Activity
Print verbatim the opening line of the material and every subsequent line through the one containing "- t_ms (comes".

Collected material
—————

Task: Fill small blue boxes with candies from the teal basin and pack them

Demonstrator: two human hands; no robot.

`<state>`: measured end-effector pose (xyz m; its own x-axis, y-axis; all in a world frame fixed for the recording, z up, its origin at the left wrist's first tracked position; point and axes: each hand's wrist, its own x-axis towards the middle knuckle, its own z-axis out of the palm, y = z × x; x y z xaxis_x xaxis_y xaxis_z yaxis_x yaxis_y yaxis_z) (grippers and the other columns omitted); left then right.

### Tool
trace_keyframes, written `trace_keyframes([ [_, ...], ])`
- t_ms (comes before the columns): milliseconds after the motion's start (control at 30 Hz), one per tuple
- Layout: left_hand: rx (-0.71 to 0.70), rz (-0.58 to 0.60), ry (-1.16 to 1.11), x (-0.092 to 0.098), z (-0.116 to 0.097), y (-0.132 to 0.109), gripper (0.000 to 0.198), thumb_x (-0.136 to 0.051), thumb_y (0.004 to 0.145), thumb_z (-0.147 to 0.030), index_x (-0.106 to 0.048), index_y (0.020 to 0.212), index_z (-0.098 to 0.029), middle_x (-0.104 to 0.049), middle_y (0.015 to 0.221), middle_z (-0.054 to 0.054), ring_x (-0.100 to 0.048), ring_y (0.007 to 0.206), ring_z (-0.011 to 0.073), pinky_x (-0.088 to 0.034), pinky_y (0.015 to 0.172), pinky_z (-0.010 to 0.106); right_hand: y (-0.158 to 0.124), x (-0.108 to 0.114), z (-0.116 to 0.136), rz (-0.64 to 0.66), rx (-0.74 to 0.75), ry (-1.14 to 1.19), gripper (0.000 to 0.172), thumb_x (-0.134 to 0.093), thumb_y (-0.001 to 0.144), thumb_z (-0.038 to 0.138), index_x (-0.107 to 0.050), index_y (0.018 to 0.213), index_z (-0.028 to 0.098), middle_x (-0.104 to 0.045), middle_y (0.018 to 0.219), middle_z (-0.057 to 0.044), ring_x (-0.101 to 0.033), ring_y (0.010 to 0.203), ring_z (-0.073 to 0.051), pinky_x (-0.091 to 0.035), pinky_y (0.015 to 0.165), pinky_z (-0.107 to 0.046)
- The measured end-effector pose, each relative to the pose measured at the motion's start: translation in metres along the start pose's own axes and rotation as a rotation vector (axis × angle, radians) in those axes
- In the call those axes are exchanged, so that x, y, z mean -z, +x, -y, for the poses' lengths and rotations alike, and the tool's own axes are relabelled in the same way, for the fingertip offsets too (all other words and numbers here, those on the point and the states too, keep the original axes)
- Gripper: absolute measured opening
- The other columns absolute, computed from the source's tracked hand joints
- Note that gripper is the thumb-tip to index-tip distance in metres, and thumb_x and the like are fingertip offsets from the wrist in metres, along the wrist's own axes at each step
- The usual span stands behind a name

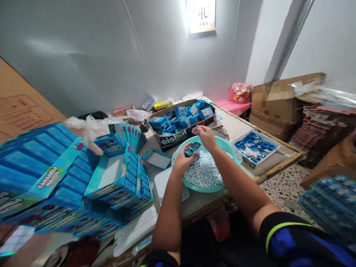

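My left hand is closed round a small blue tin, which it holds tilted above the near-left part of a turquoise basin. My right hand hovers just right of and above the tin, apart from it, its fingers drawn together; whatever may be in them is hidden. Small white and pale blue candies fill the turquoise basin below both hands. Behind it stands an open black carton heaped with small blue boxes.
Blue display boxes are stacked at left. A white tray of blue round caps lies to the right. Near the basin are a white scale-like plate and an open blue box. Brown cartons stand beyond the table's right edge.
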<state>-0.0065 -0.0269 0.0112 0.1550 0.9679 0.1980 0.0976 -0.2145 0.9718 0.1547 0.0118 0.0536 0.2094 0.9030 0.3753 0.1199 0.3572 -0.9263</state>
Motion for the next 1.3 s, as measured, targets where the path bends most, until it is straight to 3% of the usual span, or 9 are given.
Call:
trace_keyframes([
  [133, -0.024, -0.096, 0.055, -0.002, -0.008, 0.001, 0.059, -0.088, 0.068, -0.032, -0.074, 0.123, -0.016, -0.078, 0.116, 0.012, -0.074, 0.107, 0.0295, -0.056, 0.107, 0.047, 0.011, 0.004, -0.015, 0.049, -0.165, -0.304, 0.048, -0.029, 0.106, 0.037, -0.071, 0.102, 0.014, -0.076, 0.113, -0.015, -0.071, 0.106, -0.022, -0.052, 0.091, -0.029],
  [300, -0.136, -0.294, 0.039, 0.023, -0.038, -0.015, 0.062, -0.084, 0.074, -0.039, -0.067, 0.13, -0.017, -0.076, 0.122, 0.014, -0.075, 0.11, 0.0274, -0.057, 0.106, 0.044, 0.008, -0.001, -0.019, 0.215, -0.279, -0.48, 0.034, -0.051, 0.101, 0.037, -0.074, 0.091, 0.014, -0.077, 0.101, -0.014, -0.069, 0.102, -0.029, -0.051, 0.087, -0.033],
  [400, -0.156, -0.485, 0.04, 0.045, -0.049, -0.033, 0.067, -0.085, 0.076, -0.041, -0.062, 0.135, -0.019, -0.076, 0.12, 0.012, -0.075, 0.106, 0.025, -0.059, 0.102, 0.043, -0.001, -0.005, -0.017, 0.408, -0.301, -0.552, 0.026, -0.066, 0.094, 0.037, -0.074, 0.08, 0.017, -0.077, 0.092, -0.011, -0.07, 0.094, -0.028, -0.052, 0.083, -0.031],
  [533, -0.134, -0.785, 0.178, 0.059, -0.037, -0.053, 0.057, -0.083, 0.08, -0.033, -0.062, 0.131, -0.017, -0.074, 0.124, 0.013, -0.072, 0.113, 0.0242, -0.055, 0.108, 0.04, -0.014, -0.008, -0.015, 0.599, -0.305, -0.616, 0.02, -0.077, 0.088, 0.033, -0.074, 0.074, 0.018, -0.076, 0.092, -0.012, -0.069, 0.099, -0.031, -0.051, 0.091, -0.035],
  [700, 0.058, -0.718, 0.298, 0.061, 0.004, -0.064, 0.055, -0.08, 0.082, -0.028, -0.062, 0.131, -0.01, -0.071, 0.129, 0.019, -0.07, 0.119, 0.026, -0.051, 0.112, 0.041, -0.017, -0.005, -0.019, 0.793, -0.258, -0.602, 0.02, -0.091, 0.076, 0.035, -0.076, 0.076, 0.022, -0.075, 0.093, -0.009, -0.069, 0.091, -0.029, -0.052, 0.085, -0.036],
  [867, 0.126, -0.604, 0.305, 0.069, 0.022, -0.089, 0.066, -0.086, 0.075, -0.026, -0.06, 0.134, -0.011, -0.064, 0.143, 0.021, -0.062, 0.134, 0.0289, -0.047, 0.118, 0.042, -0.018, -0.001, -0.028, 0.771, -0.15, -0.705, 0.029, -0.096, 0.063, 0.021, -0.079, 0.086, 0.024, -0.074, 0.094, -0.006, -0.068, 0.086, -0.026, -0.052, 0.08, -0.034],
  [967, -0.015, -0.633, 0.242, 0.076, 0.012, -0.109, 0.067, -0.083, 0.08, -0.032, -0.057, 0.138, -0.013, -0.06, 0.149, 0.021, -0.06, 0.139, 0.0281, -0.047, 0.119, 0.041, -0.019, 0.0, -0.031, 0.776, -0.081, -0.78, 0.025, -0.092, 0.065, 0.018, -0.079, 0.085, 0.024, -0.073, 0.089, -0.005, -0.066, 0.079, -0.023, -0.052, 0.077, -0.033],
  [1067, -0.174, -0.689, 0.268, 0.086, -0.006, -0.131, 0.05, -0.071, 0.09, -0.042, -0.062, 0.131, -0.014, -0.07, 0.135, 0.017, -0.068, 0.127, 0.0247, -0.053, 0.114, 0.041, -0.02, 0.0, -0.031, 0.772, -0.03, -0.817, 0.019, -0.088, 0.067, 0.014, -0.079, 0.081, 0.023, -0.071, 0.08, -0.003, -0.063, 0.072, -0.02, -0.051, 0.075, -0.034],
  [1300, -0.496, -0.826, 0.705, 0.141, -0.06, -0.163, 0.045, -0.063, 0.092, -0.046, -0.065, 0.126, -0.016, -0.072, 0.123, 0.014, -0.071, 0.118, 0.0264, -0.055, 0.109, 0.048, -0.02, 0.004, -0.021, 0.733, -0.078, -0.842, 0.015, -0.084, 0.071, 0.005, -0.079, 0.076, 0.019, -0.068, 0.071, -0.003, -0.065, 0.075, -0.023, -0.052, 0.081, -0.038],
])
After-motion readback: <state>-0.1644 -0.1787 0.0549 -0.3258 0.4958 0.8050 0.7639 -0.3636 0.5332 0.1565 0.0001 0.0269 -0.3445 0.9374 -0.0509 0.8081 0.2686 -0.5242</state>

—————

Response to this task
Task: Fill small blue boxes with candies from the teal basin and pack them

Demonstrator: two human hands; no robot.

`<state>`: measured end-effector pose (xyz m; its own x-axis, y-axis; all in a world frame fixed for the recording, z up, its origin at the left wrist's first tracked position; point and axes: each hand's wrist, its own x-axis towards the middle knuckle, its own z-axis out of the palm, y = z × x; x y z xaxis_x xaxis_y xaxis_z yaxis_x yaxis_y yaxis_z) (grippers and the other columns omitted); left then right.

### Tool
trace_keyframes, written `trace_keyframes([ [_, ...], ])`
- t_ms (comes before the columns): milliseconds after the motion's start (control at 30 Hz), one per tuple

That completes the exercise.